Writing in the Arboricultural Journal, Myerscough College senior lecturers Duncan Slater and Irene Weir, and arboricultural consultant Kit Hardy, a recent Myerscough graduate, state: "For the urban forester, development of an effective test or tool that could determine the relative health of urban soils would be beneficial as it would inform tree planting and soil management choices."

They argue that to this end, biological activity is a key indicator of soil quality "because it represents the living component of soil responsible for a multitude of processes vital to soil function".

Simply measuring the soil’s organic content "is arguably not an ideal measure of soil quality, as many other factors affect the extent of biological activity that occurs in urban soils and that is potentially a more important measure", for which measuring CO2 respiration in the soil "is a robust test for assessing that activity".

However, they note: "For urban foresters, there are currently only a limited number of tools at their disposal to assess the biological component of a soil in order to gauge the soil’s potential to support tree growth or its need for amendments prior to tree planting."

Colorimetric soil test

A gel-based colorimetric soil test developed in the USA for farmers, the Solvita Gel System indicates levels of biological activity by measuring CO2 respiration rates in soil samples. The Myerscough team compared this with other analytical tests using soil samples from two contrasting urban sites — a wooded area and a grassed area with semi-mature trees — and concluded that there were "significant correlations between basal respiration results and soil organic matter content".

By conventional measures the wooded site appeared the healthier, with 156% higher levels of NPK, 240% more soil organic matter and 252% more easily oxidisable soil organic carbon than the grassed site.
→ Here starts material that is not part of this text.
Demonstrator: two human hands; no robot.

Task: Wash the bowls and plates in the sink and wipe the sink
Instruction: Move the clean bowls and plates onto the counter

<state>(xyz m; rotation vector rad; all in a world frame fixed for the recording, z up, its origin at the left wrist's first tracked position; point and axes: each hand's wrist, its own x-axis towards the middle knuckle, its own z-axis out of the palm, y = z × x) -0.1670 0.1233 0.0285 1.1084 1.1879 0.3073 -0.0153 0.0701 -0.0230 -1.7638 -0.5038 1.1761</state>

Correspondingly, the Solvita Colour Reader value and basal respiration was nearly twice as high for the wooded site. Soil bulk density at the woodland site was also found to be significantly lower, at 0.97g/cu cm compared to 1.45g/cu cm for the grassed site.

They conclude that the Solvita system "could prove to be a useful indicator of initial soil quality for urban foresters, and also provide a repeatable means of assessing how soils change due to afforestation". They go on to suggest that "by quantifying these soil characteristics, practitioners can efficiently employ soil amelioration methods to alleviate inadequate site conditions for urban trees and other greening projects".

Wide disparity

Meanwhile, a paper by US researchers in Urban Forestry & Urban Greening found a wide disparity in the field performance of commercial soil pH and moisture sensors that urban tree managers might use for assessing site soils.

The team, from the University of Wisconsin, the Morton Arboretum and Bartlett Tree Research Laboratories, assessed the accuracy of 21 different "low-cost" soil pH and moisture sensors from 10 US and one Chinese suppliers across a range of soil types and moisture levels.

They found that two soil pH sensor models from Oakton Instruments, employing a glass-electrode in a 1:2 solution of soil to de-ionized water, did indeed "accurately and precisely" measure soil pH compared with a standard laboratory test. By contrast, pH sensors using metal electrodes inserted into the soil "failed to significantly and accurately measure soil pH across all soil textures and moisture contents".

As for sensors for assessing volumetric soil moisture content, those measuring soil dielectric permittivity, using time domain reflectometry and frequency domain reflectometry methods, "can be calibrated to produce accurate readings in most soils" and so "performed best", though these typically cost more than $500.

Those based on measuring electrical conductivity "were highly variable in cost, accuracy and precision", they found, though they noted that General and Extech models "performed well while also being relatively affordable" at under $300.